▸ **What the exercise asks**
Could you give the entries again, exactly as written?

[Opening Stored data section]

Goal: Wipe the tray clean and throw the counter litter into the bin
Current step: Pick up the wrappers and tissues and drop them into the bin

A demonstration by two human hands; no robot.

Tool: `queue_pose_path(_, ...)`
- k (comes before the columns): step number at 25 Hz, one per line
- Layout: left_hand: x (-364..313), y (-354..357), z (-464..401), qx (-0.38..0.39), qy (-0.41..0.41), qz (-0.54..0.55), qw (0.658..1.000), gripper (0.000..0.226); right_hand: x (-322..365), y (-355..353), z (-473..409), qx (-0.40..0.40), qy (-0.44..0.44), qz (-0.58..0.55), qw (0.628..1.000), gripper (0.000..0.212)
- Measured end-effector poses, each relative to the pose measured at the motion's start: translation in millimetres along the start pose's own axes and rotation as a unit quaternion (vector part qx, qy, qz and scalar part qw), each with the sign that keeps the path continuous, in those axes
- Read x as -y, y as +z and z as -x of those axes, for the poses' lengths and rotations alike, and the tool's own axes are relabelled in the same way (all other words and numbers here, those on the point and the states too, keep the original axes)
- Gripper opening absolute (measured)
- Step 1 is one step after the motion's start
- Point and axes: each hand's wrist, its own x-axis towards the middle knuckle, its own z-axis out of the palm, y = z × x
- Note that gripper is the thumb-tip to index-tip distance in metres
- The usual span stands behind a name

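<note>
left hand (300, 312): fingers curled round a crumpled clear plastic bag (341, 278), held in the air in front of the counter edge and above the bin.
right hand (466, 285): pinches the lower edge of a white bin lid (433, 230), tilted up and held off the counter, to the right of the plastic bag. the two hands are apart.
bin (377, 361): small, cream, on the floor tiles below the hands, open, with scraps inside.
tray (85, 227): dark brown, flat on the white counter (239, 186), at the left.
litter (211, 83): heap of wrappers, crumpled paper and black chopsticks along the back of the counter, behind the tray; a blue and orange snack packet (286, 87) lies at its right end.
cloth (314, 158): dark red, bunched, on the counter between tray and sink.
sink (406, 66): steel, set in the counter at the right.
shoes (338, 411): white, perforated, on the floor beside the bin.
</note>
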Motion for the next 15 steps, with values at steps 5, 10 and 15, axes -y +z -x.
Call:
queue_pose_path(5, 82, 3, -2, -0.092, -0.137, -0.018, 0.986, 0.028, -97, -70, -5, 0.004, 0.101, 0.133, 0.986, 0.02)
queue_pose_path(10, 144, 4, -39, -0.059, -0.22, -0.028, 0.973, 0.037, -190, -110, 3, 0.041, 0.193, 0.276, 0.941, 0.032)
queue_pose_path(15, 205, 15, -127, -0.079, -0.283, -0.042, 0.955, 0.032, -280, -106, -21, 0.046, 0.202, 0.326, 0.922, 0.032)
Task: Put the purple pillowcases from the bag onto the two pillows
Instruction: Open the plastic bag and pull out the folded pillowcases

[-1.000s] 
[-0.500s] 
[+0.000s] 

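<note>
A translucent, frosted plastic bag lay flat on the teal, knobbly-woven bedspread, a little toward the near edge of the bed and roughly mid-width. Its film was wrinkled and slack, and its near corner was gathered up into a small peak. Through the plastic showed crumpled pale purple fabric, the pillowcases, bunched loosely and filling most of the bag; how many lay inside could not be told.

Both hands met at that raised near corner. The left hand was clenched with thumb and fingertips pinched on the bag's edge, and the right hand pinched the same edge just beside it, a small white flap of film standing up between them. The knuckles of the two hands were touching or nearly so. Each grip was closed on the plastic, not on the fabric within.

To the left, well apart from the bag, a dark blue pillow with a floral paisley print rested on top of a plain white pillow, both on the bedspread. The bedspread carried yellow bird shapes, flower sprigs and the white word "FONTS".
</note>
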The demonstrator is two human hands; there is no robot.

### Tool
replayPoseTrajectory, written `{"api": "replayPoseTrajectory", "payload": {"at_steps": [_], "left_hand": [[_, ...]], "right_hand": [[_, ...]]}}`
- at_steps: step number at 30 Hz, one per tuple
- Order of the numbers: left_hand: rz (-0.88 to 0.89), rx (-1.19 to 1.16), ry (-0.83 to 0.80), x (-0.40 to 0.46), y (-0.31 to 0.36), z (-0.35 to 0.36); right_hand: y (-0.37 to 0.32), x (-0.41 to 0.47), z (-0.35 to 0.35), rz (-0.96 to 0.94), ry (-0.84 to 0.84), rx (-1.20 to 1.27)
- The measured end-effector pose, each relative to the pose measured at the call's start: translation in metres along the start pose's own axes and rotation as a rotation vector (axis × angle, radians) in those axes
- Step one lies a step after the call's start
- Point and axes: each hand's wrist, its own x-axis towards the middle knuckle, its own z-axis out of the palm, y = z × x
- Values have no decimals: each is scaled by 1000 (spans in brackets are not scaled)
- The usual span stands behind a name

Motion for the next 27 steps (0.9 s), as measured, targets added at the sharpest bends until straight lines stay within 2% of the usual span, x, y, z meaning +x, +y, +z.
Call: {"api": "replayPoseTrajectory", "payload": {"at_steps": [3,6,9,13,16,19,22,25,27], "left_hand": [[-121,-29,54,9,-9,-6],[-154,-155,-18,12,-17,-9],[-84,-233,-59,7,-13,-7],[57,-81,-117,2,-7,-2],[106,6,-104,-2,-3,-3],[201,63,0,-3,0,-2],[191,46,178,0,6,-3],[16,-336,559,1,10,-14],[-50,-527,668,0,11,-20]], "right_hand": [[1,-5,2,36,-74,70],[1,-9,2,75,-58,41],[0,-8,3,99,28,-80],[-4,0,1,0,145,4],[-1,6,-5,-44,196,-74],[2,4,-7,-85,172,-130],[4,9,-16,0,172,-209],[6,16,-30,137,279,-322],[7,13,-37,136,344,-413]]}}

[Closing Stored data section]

▸ **Task solution**
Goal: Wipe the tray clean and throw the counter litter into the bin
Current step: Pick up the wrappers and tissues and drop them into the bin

A demonstration by two human hands; no robot.

Tool: `queue_pose_path(_, ...)`
- k (comes before the columns): step number at 25 Hz, one per line
- Layout: left_hand: x (-364..313), y (-354..357), z (-464..401), qx (-0.38..0.39), qy (-0.41..0.41), qz (-0.54..0.55), qw (0.658..1.000), gripper (0.000..0.226); right_hand: x (-322..365), y (-355..353), z (-473..409), qx (-0.40..0.40), qy (-0.44..0.44), qz (-0.58..0.55), qw (0.628..1.000), gripper (0.000..0.212)
- Measured end-effector poses, each relative to the pose measured at the motion's start: translation in millimetres along the start pose's own axes and rotation as a unit quaternion (vector part qx, qy, qz and scalar part qw), each with the sign that keeps the path continuous, in those axes
- Read x as -y, y as +z and z as -x of those axes, for the poses' lengths and rotations alike, and the tool's own axes are relabelled in the same way (all other words and numbers here, those on the point and the states too, keep the original axes)
- Gripper opening absolute (measured)
- Step 1 is one step after the motion's start
- Point and axes: each hand's wrist, its own x-axis towards the middle knuckle, its own z-axis out of the palm, y = z × x
- Note that gripper is the thumb-tip to index-tip distance in metres
- The usual span stands behind a name

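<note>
left hand (300, 312): fingers curled round a crumpled clear plastic bag (341, 278), held in the air in front of the counter edge and above the bin.
right hand (466, 285): pinches the lower edge of a white bin lid (433, 230), tilted up and held off the counter, to the right of the plastic bag. the two hands are apart.
bin (377, 361): small, cream, on the floor tiles below the hands, open, with scraps inside.
tray (85, 227): dark brown, flat on the white counter (239, 186), at the left.
litter (211, 83): heap of wrappers, crumpled paper and black chopsticks along the back of the counter, behind the tray; a blue and orange snack packet (286, 87) lies at its right end.
cloth (314, 158): dark red, bunched, on the counter between tray and sink.
sink (406, 66): steel, set in the counter at the right.
shoes (338, 411): white, perforated, on the floor beside the bin.
</note>
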Motion for the next 15 steps, with values at steps 5, 10 and 15, axes -y +z -x.
Call:
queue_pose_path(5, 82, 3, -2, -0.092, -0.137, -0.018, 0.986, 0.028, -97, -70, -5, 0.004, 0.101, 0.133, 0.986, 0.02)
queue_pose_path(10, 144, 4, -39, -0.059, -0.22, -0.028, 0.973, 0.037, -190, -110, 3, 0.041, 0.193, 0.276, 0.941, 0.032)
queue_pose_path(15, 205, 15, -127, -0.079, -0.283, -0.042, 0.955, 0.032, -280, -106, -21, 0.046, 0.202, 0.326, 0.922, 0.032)
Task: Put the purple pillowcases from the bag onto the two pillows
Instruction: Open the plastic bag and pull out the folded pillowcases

[-1.000s] 
[-0.500s] 
[+0.000s] 

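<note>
A translucent, frosted plastic bag lay flat on the teal, knobbly-woven bedspread, a little toward the near edge of the bed and roughly mid-width. Its film was wrinkled and slack, and its near corner was gathered up into a small peak. Through the plastic showed crumpled pale purple fabric, the pillowcases, bunched loosely and filling most of the bag; how many lay inside could not be told.

Both hands met at that raised near corner. The left hand was clenched with thumb and fingertips pinched on the bag's edge, and the right hand pinched the same edge just beside it, a small white flap of film standing up between them. The knuckles of the two hands were touching or nearly so. Each grip was closed on the plastic, not on the fabric within.

To the left, well apart from the bag, a dark blue pillow with a floral paisley print rested on top of a plain white pillow, both on the bedspread. The bedspread carried yellow bird shapes, flower sprigs and the white word "FONTS".
</note>
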The demonstrator is two human hands; there is no robot.

### Tool
replayPoseTrajectory, written `{"api": "replayPoseTrajectory", "payload": {"at_steps": [_], "left_hand": [[_, ...]], "right_hand": [[_, ...]]}}`
- at_steps: step number at 30 Hz, one per tuple
- Order of the numbers: left_hand: rz (-0.88 to 0.89), rx (-1.19 to 1.16), ry (-0.83 to 0.80), x (-0.40 to 0.46), y (-0.31 to 0.36), z (-0.35 to 0.36); right_hand: y (-0.37 to 0.32), x (-0.41 to 0.47), z (-0.35 to 0.35), rz (-0.96 to 0.94), ry (-0.84 to 0.84), rx (-1.20 to 1.27)
- The measured end-effector pose, each relative to the pose measured at the call's start: translation in metres along the start pose's own axes and rotation as a rotation vector (axis × angle, radians) in those axes
- Step one lies a step after the call's start
- Point and axes: each hand's wrist, its own x-axis towards the middle knuckle, its own z-axis out of the palm, y = z × x
- Values have no decimals: each is scaled by 1000 (spans in brackets are not scaled)
- The usual span stands behind a name

Motion for the next 27 steps (0.9 s), as measured, targets added at the sharpest bends until straight lines stay within 2% of the usual span, x, y, z meaning +x, +y, +z.
Call: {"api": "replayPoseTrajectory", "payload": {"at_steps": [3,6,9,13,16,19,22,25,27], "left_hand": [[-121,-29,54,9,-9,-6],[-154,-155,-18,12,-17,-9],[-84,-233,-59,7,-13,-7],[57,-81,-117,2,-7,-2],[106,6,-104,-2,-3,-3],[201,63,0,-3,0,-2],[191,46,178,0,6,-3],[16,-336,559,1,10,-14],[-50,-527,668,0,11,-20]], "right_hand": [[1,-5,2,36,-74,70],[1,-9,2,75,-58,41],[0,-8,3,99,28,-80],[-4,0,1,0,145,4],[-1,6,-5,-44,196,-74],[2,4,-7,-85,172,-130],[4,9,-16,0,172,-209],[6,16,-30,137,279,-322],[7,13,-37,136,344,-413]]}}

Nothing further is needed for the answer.